Written By: Hermann Hagedorn
Reviewed Edition: Macmillan Company, New York, 1949
No ISBN shown
Hardcover, 221 pages
Table of Contents
According to the dust cover of Prophet in the Wilderness , Hermann Hagedorn was a well-known poet as well as biographer. He uses a poet's imagination to relate the story of Albert Schweitzer, and is able to draw the reader into Schweitzer's world. This is especially true of his descriptions of Schweitzer in Europe prior to his first trip to Africa in 1913. Turn-of-the-twentieth-century Europe was a much different place than it is today; materially, socially, philosophically, and politically different. Hagedorn, writing just after World War II for an American audience, was able to place Schweitzer in context, giving more meaning to Schweitzer's life and thought.
Hagedorn had an extensive correspondence with Albert Schweitzer, and also exchanged mail with Helene. He apparently met them in Europe and developed a friendship. He clearly admired Schweitzer greatly, and this is reflected in his writing. While Prophet in the Wilderness is not the best biography of Albert Schweitzer, it is a warm, eloquent, and intelligent account of Schweitzer's life and thought through the mid-1940s.
"[Schweitzer] burns like Francis of Assisi, and he looks like Josef Stalin--or did until Stalin went western and reduced his luxuriant mustache. His great muscular frame, the masterful nose, the broad forehead, the unruly hair, the large, humorous mouth, keep the moustache in proportion; and the wide-set eyes make it irrelevant. The eyes are black wells of concentrated sorrow and compassion, faintly lighted by hope. What he sees is tragic and terrifying, but he knows that above the dark canopy there are stars; and there are flowers where he goes which he will greet as a child might greet them, with simple gaiety. He is a great laugher."
[Regarding Schweitzer's evaluation of the widespread belief in the nineteenth century that Western civilization was progressing and would continue to improve.] "The unanimity of judgment impressed the young student of theology but did not convince him. Since he had emerged from the shelter of the parsonage at Gunsbach and the school-inspector's flat at Mulhouse, to mingle in the larger world of Strasbourg and Paris, he had become conscious of misgivings concerning the general conviction that mankind was constantly advancing from the good to the better, from the better to the best. Here and there in the press he noted inhumane ideas advanced by public men, and waited expectantly for their indignant repudiation by the public; and waited in vain. No one seemed to be shocked any more when governments and nations proposed and did things which a gneration earlier would have seemed intolerable. 'Expediency' was the new word on everybody's lips. Justice--the high passion of the Enlightenment of the eighteenth century--seemed to have few friends and these only lukewarm."
[During World War I] "The natives asked simple, penetrating questions. How was it possible that the white men who had brought them the gospel of Love should so far forget the commands of the Lord Jesus as to be at each other's throats?

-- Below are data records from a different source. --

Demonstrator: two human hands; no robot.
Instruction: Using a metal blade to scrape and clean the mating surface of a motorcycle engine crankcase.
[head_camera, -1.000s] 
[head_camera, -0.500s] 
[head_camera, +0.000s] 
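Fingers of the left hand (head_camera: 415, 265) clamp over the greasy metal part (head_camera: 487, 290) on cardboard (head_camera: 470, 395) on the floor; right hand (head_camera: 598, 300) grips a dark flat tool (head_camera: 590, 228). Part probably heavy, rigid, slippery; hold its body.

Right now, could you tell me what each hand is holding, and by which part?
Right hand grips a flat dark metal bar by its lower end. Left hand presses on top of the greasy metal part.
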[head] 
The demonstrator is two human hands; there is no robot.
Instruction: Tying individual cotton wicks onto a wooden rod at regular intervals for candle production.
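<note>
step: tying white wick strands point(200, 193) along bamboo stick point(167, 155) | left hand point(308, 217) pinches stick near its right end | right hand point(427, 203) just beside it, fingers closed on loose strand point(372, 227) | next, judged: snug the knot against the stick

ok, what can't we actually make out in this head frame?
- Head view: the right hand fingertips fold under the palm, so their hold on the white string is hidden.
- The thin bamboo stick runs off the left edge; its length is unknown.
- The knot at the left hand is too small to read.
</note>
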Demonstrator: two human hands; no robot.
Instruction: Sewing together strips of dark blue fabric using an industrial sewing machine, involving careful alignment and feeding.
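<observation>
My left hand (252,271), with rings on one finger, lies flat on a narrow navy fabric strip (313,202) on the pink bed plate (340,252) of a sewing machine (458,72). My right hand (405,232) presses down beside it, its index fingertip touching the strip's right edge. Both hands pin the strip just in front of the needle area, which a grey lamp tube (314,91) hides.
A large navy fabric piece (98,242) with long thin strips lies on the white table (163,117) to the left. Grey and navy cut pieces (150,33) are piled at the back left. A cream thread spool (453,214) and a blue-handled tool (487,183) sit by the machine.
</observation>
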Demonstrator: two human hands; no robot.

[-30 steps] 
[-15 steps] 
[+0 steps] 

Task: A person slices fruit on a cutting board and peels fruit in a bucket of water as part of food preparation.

For such questions Schweitzer had no answer, and he made no effort to extenuate and explain. Mankind was face to face with something 'terrible and incomprehensible,' he would say. He felt nauseated when he read magazines from Europe declaring that there must always be war in order that the 'noble thirst for glory' in the hearts of men might not be unassuaged; and thanked God every morning, as he strode down the hill to the hospital, that, in such times, it was given to him to save life rather than destroy it."
[Following two years in Europe during the late 1920s] "Schweitzer was conscious as never before of a mission, of which his work in Africa, his books, his lectures and his music, all, were the multiple experession. The mission was definite--and clear: to wake men's sleeping souls and make them think."
"To a friend who asked him whether he were happy, Schweitzer answered, 'Yes, when I am working, and getting somewhere. As an individual I have really ceased to exist, and I don't know personal happiness any more.'
An echo of the elegiac yet challenging words rang through a talk he gave to the boys in an English school: 'I don't know what your destiny will be. But one thing I know: the only ones among you who will be really happy are those who will have sought and found how to serve."
[Discussing Reverence for Life] "Was not this the answer?--that man must, indeed, destroy life, but destroy it only to preserve or to advance life in its higher forms. Man must live daily from judgment to judgment, deciding each case as it arises, as wisely and mercifully as he may, with no hope of an easy conscience."
Table of Contents of Prophet in the Wilderness
There are 14 unnamed chapters, plus a chapter of acknowlegments and references.